Assigned task
Write out each line of the material below exactly as given.

Start of Block

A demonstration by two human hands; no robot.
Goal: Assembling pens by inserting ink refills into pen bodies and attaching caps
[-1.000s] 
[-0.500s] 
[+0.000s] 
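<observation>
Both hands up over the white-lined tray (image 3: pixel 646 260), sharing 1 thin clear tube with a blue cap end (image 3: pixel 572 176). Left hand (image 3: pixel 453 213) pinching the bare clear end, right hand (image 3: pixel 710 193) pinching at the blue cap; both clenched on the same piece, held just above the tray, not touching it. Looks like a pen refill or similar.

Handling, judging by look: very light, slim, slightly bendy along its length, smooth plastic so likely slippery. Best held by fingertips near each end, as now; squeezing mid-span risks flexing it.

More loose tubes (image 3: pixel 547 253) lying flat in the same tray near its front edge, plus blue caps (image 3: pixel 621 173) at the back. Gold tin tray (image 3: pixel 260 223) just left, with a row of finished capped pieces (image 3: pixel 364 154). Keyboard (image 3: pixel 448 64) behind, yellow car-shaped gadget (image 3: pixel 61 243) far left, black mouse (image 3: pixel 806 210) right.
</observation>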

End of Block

Output for this task
A demonstration by two human hands; no robot.
Goal: Assembling pens by inserting ink refills into pen bodies and attaching caps
[-1.000s] 
[-0.500s] 
[+0.000s] 
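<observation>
Both hands up over the white-lined tray (image 3: pixel 646 260), sharing 1 thin clear tube with a blue cap end (image 3: pixel 572 176). Left hand (image 3: pixel 453 213) pinching the bare clear end, right hand (image 3: pixel 710 193) pinching at the blue cap; both clenched on the same piece, held just above the tray, not touching it. Looks like a pen refill or similar.

Handling, judging by look: very light, slim, slightly bendy along its length, smooth plastic so likely slippery. Best held by fingertips near each end, as now; squeezing mid-span risks flexing it.

More loose tubes (image 3: pixel 547 253) lying flat in the same tray near its front edge, plus blue caps (image 3: pixel 621 173) at the back. Gold tin tray (image 3: pixel 260 223) just left, with a row of finished capped pieces (image 3: pixel 364 154). Keyboard (image 3: pixel 448 64) behind, yellow car-shaped gadget (image 3: pixel 61 243) far left, black mouse (image 3: pixel 806 210) right.
</observation>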

This is the complete answer.